Biden issues sweeping climate risk Executive Order to US financial regulators

May 21, 2021|Written by Graham Caswell|Federal Reserve

US president Joe Biden has issued a comprehensive executive order directing federal government agencies and financial regulators to develop strategies for identifying, managing and disclosing climate-related financial risk.

A government-wide climate-risk strategy will be developed over the summer. Financial regulators have been asked to make recommendations on reducing climate-related risks to financial stability within 180 days.

The presidential directive gives national climate advisor Gina McCarthy and director of the National Economic Council Brian Deese four months to develop a government-wide climate-risk strategy. This will “identify and disclose climate-related financial risk to government programs, assets, and liabilities”, and examine the financing needed to reach economy-wide net-zero emissions by 2050.

The federal government will annually assess and disclose its climate-related fiscal risk exposure and work to reduce that exposure. The executive order also asks for recommendations on incorporating climate-related financial risk into federal procurement, underwriting and lending.

Treasury secretary and former Federal Reserve governor Janet Yellen has been asked to work with the Financial Stability Oversight Council (FSOC) to develop recommendations to reduce risks to financial stability and to “the stability of the federal government.”

Her report, due by the end of the year, will include plans FSOC member agencies are taking to improve climate-related disclosures and to incorporate climate-related financial risk into regulatory and supervisory practices. There are eight voting members of the FSOC, including current Fed governor Jerome Powell, Treasury Secretary Yellen, and the heads of six finance-related federal agencies.

An executive order on climate risk had been expected and initial reaction from climate policy experts was positive. “This order sends an important message that the Biden administration understands the urgent need to address climate-related financial risks,” said David Arkush, managing director of Public Citizen’s Climate Program. “It makes clear that financial regulators have a responsibility to mitigate those risks – including the ones financial institutions create by financing emissions.”

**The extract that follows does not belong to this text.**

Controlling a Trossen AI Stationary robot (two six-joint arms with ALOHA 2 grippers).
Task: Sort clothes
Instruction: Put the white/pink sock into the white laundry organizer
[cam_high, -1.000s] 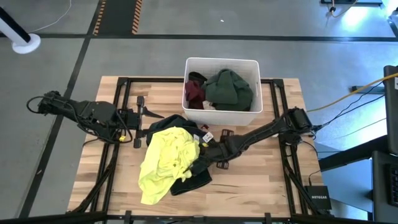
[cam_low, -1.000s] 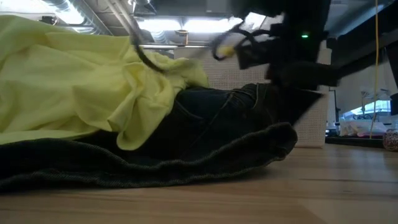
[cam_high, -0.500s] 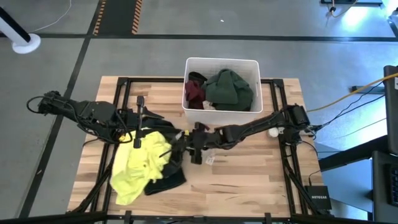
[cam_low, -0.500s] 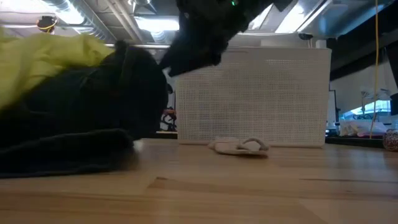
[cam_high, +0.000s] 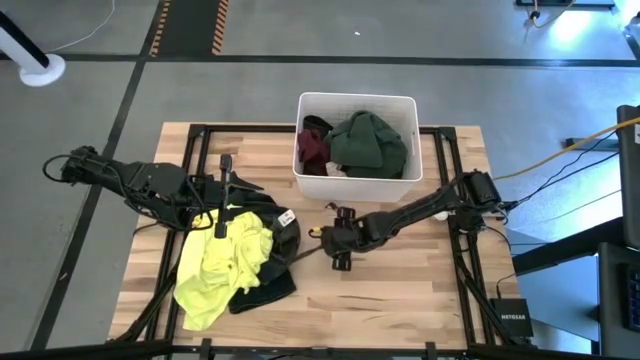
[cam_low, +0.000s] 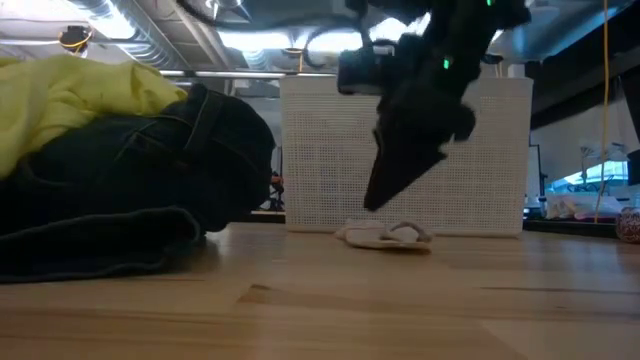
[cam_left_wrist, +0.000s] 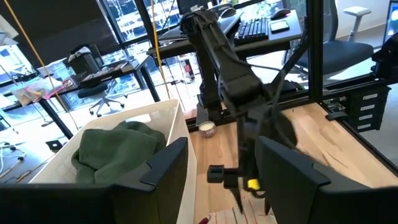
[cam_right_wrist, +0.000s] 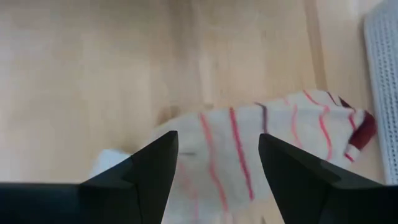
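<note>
A neon yellow garment (cam_high: 215, 265) lies bunched on a black garment (cam_high: 270, 285) at the table's left middle; both show in the low view, yellow (cam_low: 70, 95) over black (cam_low: 150, 180). A small white piece with red stripes (cam_right_wrist: 261, 149) lies flat on the wood in front of the bin (cam_low: 385, 235). My right gripper (cam_high: 328, 240) hangs open just above it, fingers slanting down (cam_low: 385, 195), one on either side in the right wrist view (cam_right_wrist: 217, 140). My left gripper (cam_left_wrist: 217, 180) waits open above the table's left side (cam_high: 225, 185). Dark green (cam_high: 368, 140) and maroon (cam_high: 312, 150) clothes lie in the bin.
The white plastic bin (cam_high: 357, 97) stands at the table's far middle, its perforated wall (cam_low: 420, 150) just behind the striped piece. Bare wood lies to the right and near side of my right gripper. Black frame rails run along both table sides.
My right gripper swept toward the table's left, then came back a little to the right and tipped further down. The yellow and black pile slid toward the left edge and bunched up. The striped piece, covered before, now lies bare in front of the bin.
</note>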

Sierra Club spokesperson Ben Cushing was also upbeat, calling the order “promising”. “These actions have the strong backing of the American people, who support a bold climate agenda,” he said, pointing out that “US financial firms continue to be world’s largest financiers of fossil fuels and climate destruction”.

However others expressed concern about the year-end deadline for the FSOC report. Stop The Money Pipeline – a coalition of 150 organisations campaigning to end fossil fuel financing – urged the administration to deliver the reports before the COP26 meeting. The importance of climate justice was also emphasised in civil society’s reaction.

“Economic, racial, and environmental justice principles and priorities need to be integrated into these regulatory moves every step of the way,” said Alex Martin, senior policy analyst at Americans for Financial Reform Education Fund. “Wall Street’s business-as-usual approach will not work for climate or for people.”

Climate risk disclosure was part of Joe Biden’s ‘day one’ campaign manifesto with a pledge to “require public companies to disclose climate risks and the greenhouse gas emissions in their operations and supply chains”.

US disclosure requirements are the responsibility of the Securities and Exchange Commission, an FSOC member. The regulator in the process of updating its 2010 climate disclosure requirements to develop “a more comprehensive framework that produces consistent, comparable, and reliable climate-related disclosures”.